About this exercise: Your answer must restate the listing below word for word and contain no images.

Data excerpt:
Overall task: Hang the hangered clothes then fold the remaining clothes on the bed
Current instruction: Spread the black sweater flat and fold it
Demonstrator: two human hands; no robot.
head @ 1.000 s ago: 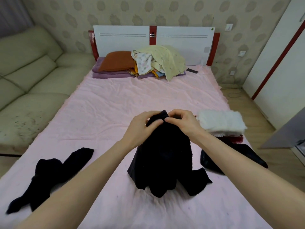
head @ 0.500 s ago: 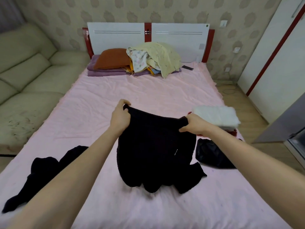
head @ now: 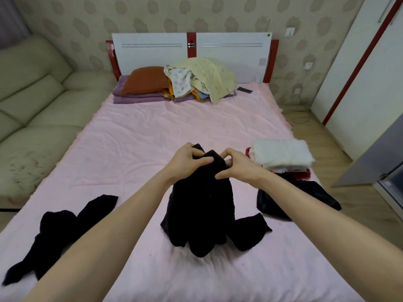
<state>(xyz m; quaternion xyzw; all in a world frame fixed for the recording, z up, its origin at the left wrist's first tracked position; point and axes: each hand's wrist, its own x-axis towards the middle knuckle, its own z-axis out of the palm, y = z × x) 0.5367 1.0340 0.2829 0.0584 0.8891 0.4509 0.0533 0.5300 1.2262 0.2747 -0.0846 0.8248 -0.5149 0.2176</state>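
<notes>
Both forearms are bare to the hands, no sleeves, rings or watch.

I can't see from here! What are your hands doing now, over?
Both hands, left and right, pinching black garment top, close together. Hem drags on bed. Nothing in the way.

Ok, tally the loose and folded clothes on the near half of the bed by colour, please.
Black: 3 – held garment, left one, right one
White: 1 – folded white stack
Red: 1 – red piece underneath it
Total: 5
</notes>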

Result of the task:
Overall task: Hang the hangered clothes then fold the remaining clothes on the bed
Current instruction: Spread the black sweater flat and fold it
Demonstrator: two human hands; no robot.
head @ 1.000 s ago: 
head @ 0.500 s ago: 
head @ now: 
<state>(xyz m; quaternion xyzw; all in a world frame fixed for the recording, z up, its origin at the left wrist's first tracked position; point and axes: each hand's wrist, its own x-axis towards the middle knuckle, its own z-axis out of the palm, y = z × x) 0.5367 1.0340 0.2829 0.0584 0.8891 0.4509 0.0533 0.5300 1.2262 0.2747 -0.0846 0.8248 -0.5149 0.2176</state>
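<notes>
Both forearms are bare to the hands, no sleeves, rings or watch.

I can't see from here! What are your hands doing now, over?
Both hands, left and right, pinching black garment top, close together. Hem drags on bed. Nothing in the way.

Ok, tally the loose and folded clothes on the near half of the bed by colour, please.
Black: 3 – held garment, left one, right one
White: 1 – folded white stack
Red: 1 – red piece underneath it
Total: 5
</notes>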

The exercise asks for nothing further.